Article 3 : Les experts accompliront leur mission dans les conditions prévues aux articles R. 621.2 à R. 621.14 du code de justice administrative. Ils ne pourront recourir à un sapiteur sans l'autorisation préalable du président du tribunal administratif.
Article 4 : Préalablement à toute opération, les experts effectueront une déclaration sur l'honneur dans les formes prévues à l'article R. 621-3 du code de justice administrative.
Article 5 : Les opérations d'expertise auront lieu contradictoirement en présence des représentants de la communauté de la région Centre Val-de-Loire, et des sociétés Jakob+MacFarlane, Batiserf Ingénierie, BET Choulet, Bureau Michel Forgue, MAF, Qualiconsult, Briand Construction Blois, ERTCM Industries, Paul Bonnet et B, A, V et B, S L, H, R, N, U M, G, D, Q, E et fils et M. T C.

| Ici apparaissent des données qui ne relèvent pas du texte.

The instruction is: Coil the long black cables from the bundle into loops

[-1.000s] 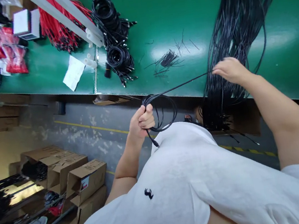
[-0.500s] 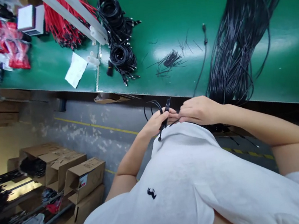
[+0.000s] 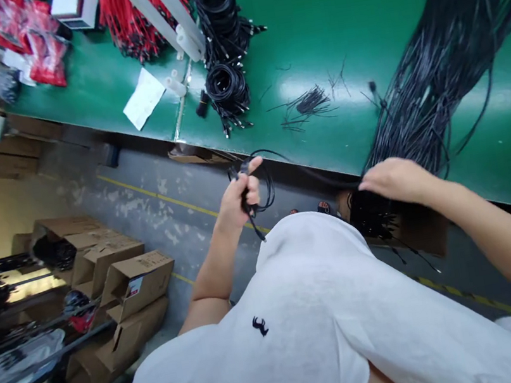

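My left hand (image 3: 237, 197) is closed round a coiled black cable (image 3: 258, 181), held in the air just off the near edge of the green table (image 3: 317, 22). A strand of that cable runs right toward my right hand (image 3: 395, 180). That hand is closed, pinching the strand beside the large bundle of loose black cables (image 3: 446, 54), which hangs over the table edge. What else its fingers hold is hidden.
Finished black cable coils (image 3: 226, 87) lie near a white rail (image 3: 165, 9), with black ties (image 3: 312, 103), a white paper (image 3: 144, 98) and red cables (image 3: 135, 14) on the table. Open cardboard boxes (image 3: 120, 282) stand on the floor at left.
My hands were together at the coil half a second ago; the right hand has since moved away to the right along the cable, toward the hanging bundle. The left hand keeps the coil.
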`<act>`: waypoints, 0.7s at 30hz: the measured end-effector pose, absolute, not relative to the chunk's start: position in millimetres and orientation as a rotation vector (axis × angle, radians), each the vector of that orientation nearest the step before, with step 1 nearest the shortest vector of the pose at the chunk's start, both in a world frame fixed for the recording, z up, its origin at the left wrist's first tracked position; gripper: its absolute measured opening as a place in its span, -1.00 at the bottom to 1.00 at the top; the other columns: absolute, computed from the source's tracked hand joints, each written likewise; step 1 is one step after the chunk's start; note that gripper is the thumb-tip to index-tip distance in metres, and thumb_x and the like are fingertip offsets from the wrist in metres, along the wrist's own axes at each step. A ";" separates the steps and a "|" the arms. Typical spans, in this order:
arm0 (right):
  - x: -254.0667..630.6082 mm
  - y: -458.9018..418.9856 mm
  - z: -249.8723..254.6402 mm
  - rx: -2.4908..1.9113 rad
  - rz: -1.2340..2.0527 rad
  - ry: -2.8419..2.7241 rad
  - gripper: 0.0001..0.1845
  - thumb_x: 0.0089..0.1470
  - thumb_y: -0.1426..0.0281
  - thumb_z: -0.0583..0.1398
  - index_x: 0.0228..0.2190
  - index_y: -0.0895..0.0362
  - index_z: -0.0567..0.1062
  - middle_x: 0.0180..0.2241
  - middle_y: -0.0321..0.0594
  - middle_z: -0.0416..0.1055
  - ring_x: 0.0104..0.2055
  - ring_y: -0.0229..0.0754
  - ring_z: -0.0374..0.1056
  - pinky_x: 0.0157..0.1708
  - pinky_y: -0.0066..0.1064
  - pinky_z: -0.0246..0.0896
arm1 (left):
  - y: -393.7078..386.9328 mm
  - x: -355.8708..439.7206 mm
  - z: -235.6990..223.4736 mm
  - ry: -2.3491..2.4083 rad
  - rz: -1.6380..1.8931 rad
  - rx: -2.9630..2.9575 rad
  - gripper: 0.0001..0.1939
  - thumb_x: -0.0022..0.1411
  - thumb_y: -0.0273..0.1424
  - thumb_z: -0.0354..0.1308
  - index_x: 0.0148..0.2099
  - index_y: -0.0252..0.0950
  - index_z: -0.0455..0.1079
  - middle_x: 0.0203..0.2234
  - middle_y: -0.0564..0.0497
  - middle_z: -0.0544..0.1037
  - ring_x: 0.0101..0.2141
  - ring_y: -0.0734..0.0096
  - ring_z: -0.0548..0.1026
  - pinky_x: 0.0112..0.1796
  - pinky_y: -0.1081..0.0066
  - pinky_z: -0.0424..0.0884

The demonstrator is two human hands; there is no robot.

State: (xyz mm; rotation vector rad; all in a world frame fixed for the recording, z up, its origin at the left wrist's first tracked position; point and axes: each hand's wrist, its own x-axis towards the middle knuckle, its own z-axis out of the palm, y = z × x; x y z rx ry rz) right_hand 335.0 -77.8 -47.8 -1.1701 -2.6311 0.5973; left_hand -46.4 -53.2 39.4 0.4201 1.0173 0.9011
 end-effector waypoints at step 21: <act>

Article 6 : Les experts avertiront les parties conformément aux dispositions de l'article R. 621-7 du code de justice administrative.
Article 7 : Les experts déposeront leur rapport définitif au greffe par voie électronique avant le 31 décembre 2024. Des copies seront notifiées par les experts aux parties intéressées. Avec leur accord, cette notification pourra s'opérer sous forme électronique. Les experts justifieront auprès du tribunal de la date de réception de leur rapport par les parties.
Article 8 : Les frais et honoraires de l'expertise seront mis à la charge de la ou des parties désignées dans l'ordonnance par laquelle le président du tribunal liquidera et taxera ces frais et honoraires.
Article 9 : Le surplus des demandes des parties est rejeté.
Article 10 : La présente ordonnance sera notifiée à la région Centre Val-de-Loire, et aux sociétés Jakob+MacFarlane, Batiserf Ingénierie, BET Choulet, Bureau Michel Forgue, MAF, Qualiconsult, Briand Construction Blois, ERTCM Industries, Paul Bonnet et B, A, V et B, S L, H, R, N, U M, G, D, Q, E et fils, O, à M. T C et aux experts.
Fait à Orléans, le 19 juin 2024.
Le Président,
Juge des référés,
Benoist GUÉVEL
La République mande et ordonne à la préfète de la région Centre Val-de-Loire, préfète du Loiret en ce qui la concerne ou à tous commissaires de justice à ce requis en ce qui concerne les voies de droit commun contre les parties privées, de pourvoir à l'exécution de la présente décision.